It's One, Two, Three Sports You're Out in the Ol' Pac 12

Top-ranked UCLA baseball's loss brings closure to a lost season of hopes, dreams and perceptions

The Big Three at Yalta: Roosevelt, Churchill, Stalin.

The Big Three of golf: Palmer, Nicklaus, Player.

The Big “3” of baseball: Babe Ruth.

The Big Three of Beatles: John, Paul, George (sorry Ringo).

The Big Three of organized sports: football, basketball, baseball.

We congregate here today in the ugly aftermath of top-ranked UCLA’s elimination, by Michigan, in Sunday’s super-regional at Jackie Robinson Stadium.

Call it Jim Delany's parting shot to Larry Scott.

The pitching-rich Bruins blew the save in putting a clamp on the blood gushing from the Pac 12’s main, perceptual, artery.

“Just a tough way to finish,” UCLA Coach John Savage told the L.A. Times in a quote that could have been forwarded to Pac 12 offices for universal year-end distribution.

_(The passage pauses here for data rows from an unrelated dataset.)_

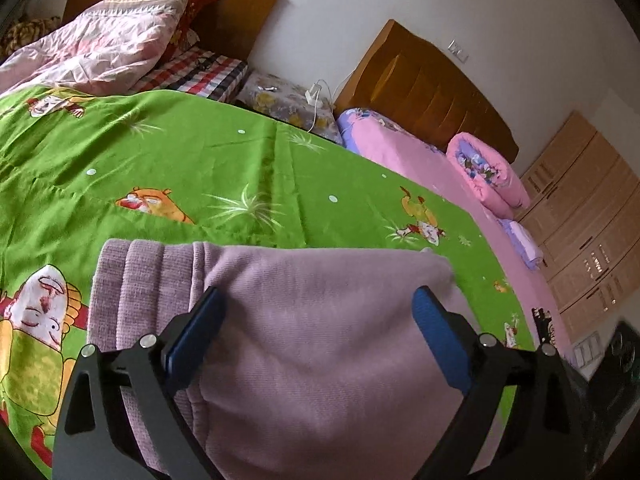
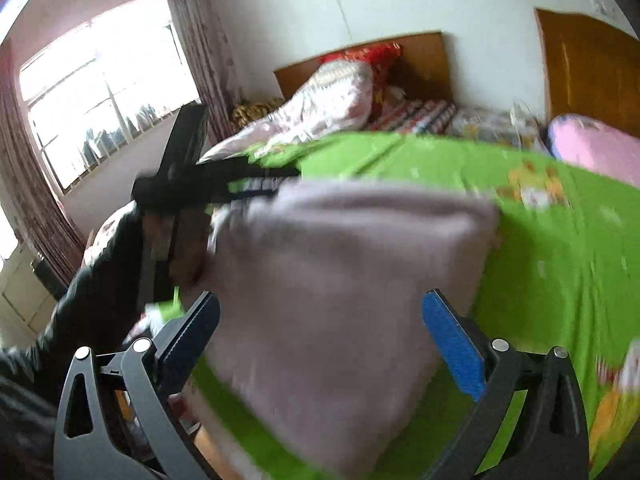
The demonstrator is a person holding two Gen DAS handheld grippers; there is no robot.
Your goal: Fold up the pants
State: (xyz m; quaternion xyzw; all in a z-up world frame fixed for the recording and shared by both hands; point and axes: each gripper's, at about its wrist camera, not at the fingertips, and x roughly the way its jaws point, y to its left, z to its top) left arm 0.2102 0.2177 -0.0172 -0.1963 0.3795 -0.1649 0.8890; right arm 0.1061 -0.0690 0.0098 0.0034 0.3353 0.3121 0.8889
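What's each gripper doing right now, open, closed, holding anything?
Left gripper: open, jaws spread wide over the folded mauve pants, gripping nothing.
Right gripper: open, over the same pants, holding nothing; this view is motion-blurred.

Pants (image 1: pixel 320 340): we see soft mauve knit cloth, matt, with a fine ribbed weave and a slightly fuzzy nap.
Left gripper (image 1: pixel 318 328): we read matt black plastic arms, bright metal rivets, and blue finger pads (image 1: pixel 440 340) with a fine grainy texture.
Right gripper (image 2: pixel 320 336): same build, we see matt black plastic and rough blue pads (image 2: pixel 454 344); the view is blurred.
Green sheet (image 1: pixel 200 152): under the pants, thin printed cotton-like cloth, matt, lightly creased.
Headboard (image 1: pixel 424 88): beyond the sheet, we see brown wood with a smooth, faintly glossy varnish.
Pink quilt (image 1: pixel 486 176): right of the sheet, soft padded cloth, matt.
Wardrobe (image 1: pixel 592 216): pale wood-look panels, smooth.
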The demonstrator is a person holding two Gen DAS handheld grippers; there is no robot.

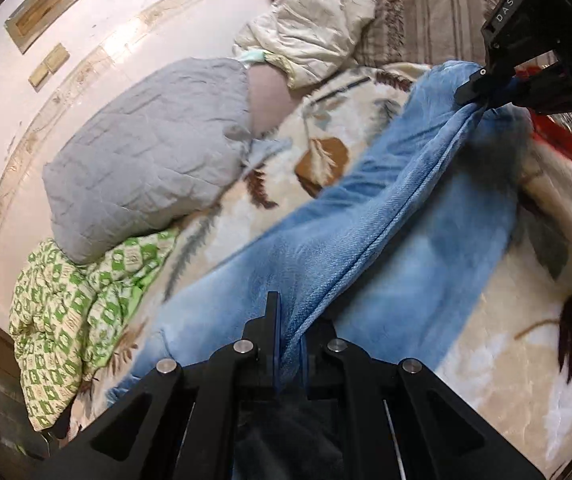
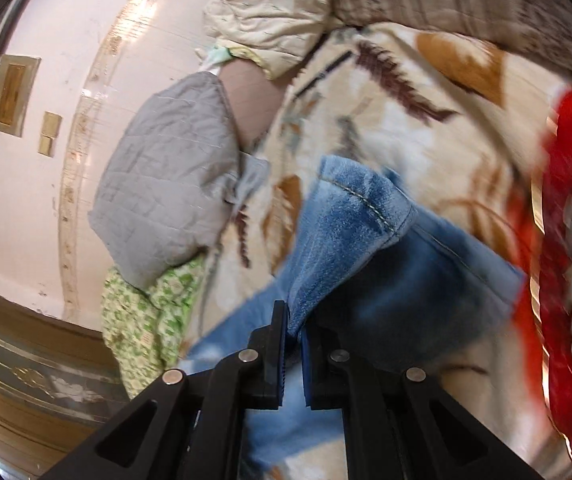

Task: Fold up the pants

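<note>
The blue denim pants (image 1: 365,240) stretch across the patterned blanket (image 1: 325,120), lifted along a seam ridge. My left gripper (image 1: 291,340) is shut on the near end of the pants. My right gripper (image 1: 485,94) shows at the upper right of the left wrist view, shut on the far end. In the right wrist view my right gripper (image 2: 293,336) pinches the pants (image 2: 349,232) near a stitched hem, with a folded layer hanging above the blanket (image 2: 385,112).
A grey quilted pillow (image 1: 146,152), a green checked quilt (image 1: 74,320) and a cream bundle (image 1: 309,28) lie along the wall side. A red patterned cloth (image 2: 565,240) lies at the right. A striped pillow (image 1: 425,8) is at the head.
</note>
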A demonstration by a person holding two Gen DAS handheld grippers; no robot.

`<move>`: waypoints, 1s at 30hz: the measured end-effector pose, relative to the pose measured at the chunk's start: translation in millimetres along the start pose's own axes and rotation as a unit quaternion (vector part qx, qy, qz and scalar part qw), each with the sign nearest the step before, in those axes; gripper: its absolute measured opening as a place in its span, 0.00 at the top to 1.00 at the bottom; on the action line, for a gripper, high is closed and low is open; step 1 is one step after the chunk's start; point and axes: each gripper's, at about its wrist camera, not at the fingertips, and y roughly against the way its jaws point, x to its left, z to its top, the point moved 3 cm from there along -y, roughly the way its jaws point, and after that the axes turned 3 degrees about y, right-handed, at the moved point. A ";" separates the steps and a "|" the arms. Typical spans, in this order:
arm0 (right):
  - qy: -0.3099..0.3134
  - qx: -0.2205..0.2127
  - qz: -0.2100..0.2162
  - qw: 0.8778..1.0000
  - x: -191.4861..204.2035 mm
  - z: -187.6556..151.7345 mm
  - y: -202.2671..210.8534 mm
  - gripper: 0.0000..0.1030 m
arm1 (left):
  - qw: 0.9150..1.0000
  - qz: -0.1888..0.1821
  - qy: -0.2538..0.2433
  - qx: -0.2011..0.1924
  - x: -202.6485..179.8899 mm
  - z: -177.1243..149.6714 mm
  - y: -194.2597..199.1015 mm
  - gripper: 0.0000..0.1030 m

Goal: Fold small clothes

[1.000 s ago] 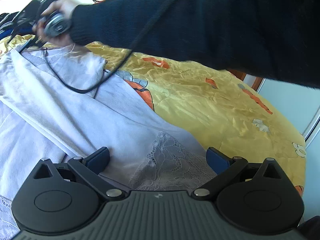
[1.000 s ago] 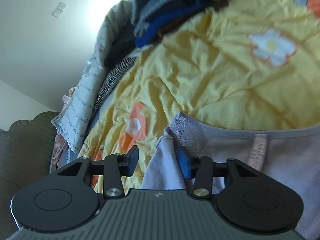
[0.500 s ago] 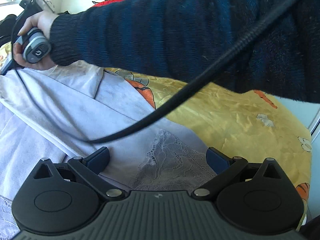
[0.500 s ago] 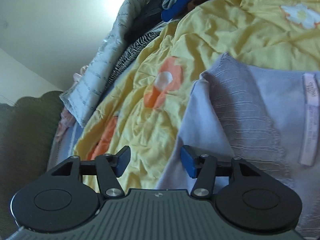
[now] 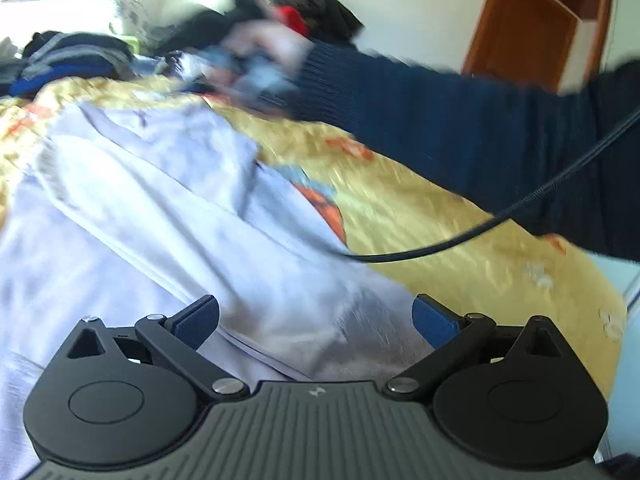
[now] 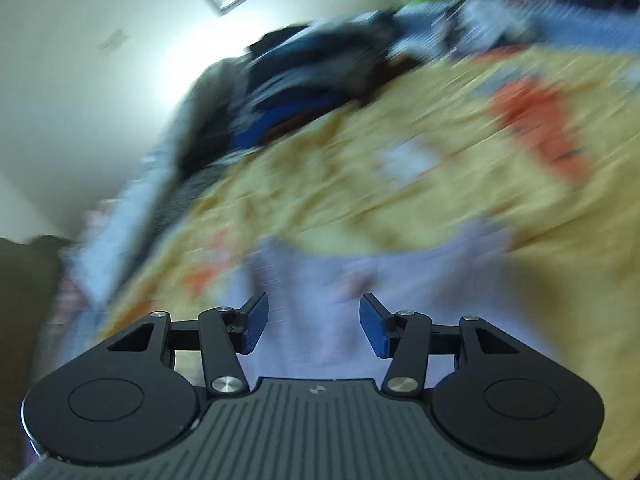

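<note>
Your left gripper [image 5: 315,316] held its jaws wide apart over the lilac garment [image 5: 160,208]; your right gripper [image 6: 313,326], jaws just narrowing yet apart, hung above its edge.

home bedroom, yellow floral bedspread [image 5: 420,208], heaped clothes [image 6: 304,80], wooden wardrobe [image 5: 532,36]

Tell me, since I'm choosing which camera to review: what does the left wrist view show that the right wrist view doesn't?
Only the left wrist view shows the person's dark sleeve, the black cable, the wooden shelf, and the open left gripper over the cloth. Only the right wrist view shows the open right gripper, nothing pinched, and a white wall. Both show the lilac garment, the yellow bedspread and a pile of dark clothes.
</note>
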 end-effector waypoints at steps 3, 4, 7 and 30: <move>0.055 0.009 -0.111 0.992 -22.1 14.6 13.0 0.48 | 1.000 0.024 0.005 -0.011 8.9 5.2 2.9 0.00; 0.071 0.027 -0.145 0.986 -28.7 18.5 10.8 0.48 | 0.999 0.029 0.011 -0.007 12.2 5.3 -0.1 0.00; 0.106 0.074 -0.182 0.975 -29.0 25.1 -6.1 0.52 | 0.998 0.051 0.025 0.003 20.8 4.6 -9.9 0.00; 0.056 0.109 -0.142 0.982 -63.9 12.7 -26.5 0.95 | 0.994 0.109 0.012 0.017 42.8 -2.6 -9.6 0.00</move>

Super-regional baseball exits by UCLA and Stanford gave those proud programs something mutual about Omaha: neither will be attending this year’s College World Series.

The Pac 12 conference ends the 2018-19 athletic calendar at Zero-For-Three in the power-tool sports.

Football failed (again) to make the four-team playoff although it did “improve” its bowl record from 1-8 to 3-4.

Basketball failed (again) to make the Elite although it did lead collegiate sports in Sean Millers, college admission skulduggery, sentencing hearings and stadium naming-rights controversies.

Whew, though, USC escaped the wrath of complete embarrassment by not allowing United Airlines to become a title sponsor of the Los Angeles Memorial Coliseum, considered until five minutes ago a hallowed no-fly zone commemorating the sacrifice of World War I veterans.

Deal makers ran Student Body Right around the controversy by agreeing only to hand United a bag of gaseous peanuts and naming rights to the playing surface.

Thanks, but just to let you know: many of us in the news gathering business were never going to mention “United Airlines” in reference to the Coliseum.

Any more than we were ever going to write “The Rose Bowl presented by Northwestern Mutual.”

Fresno State, which opens the season at USC later this summer, has already called UnitedPlus Rewards to upgrade for one foot of additional space to use in any fourth-and-inches situation against the Trojans.

Back to Pac 12 altitude loss.

UCLA’s baseball bow-out is going to sting for at least a few weeks.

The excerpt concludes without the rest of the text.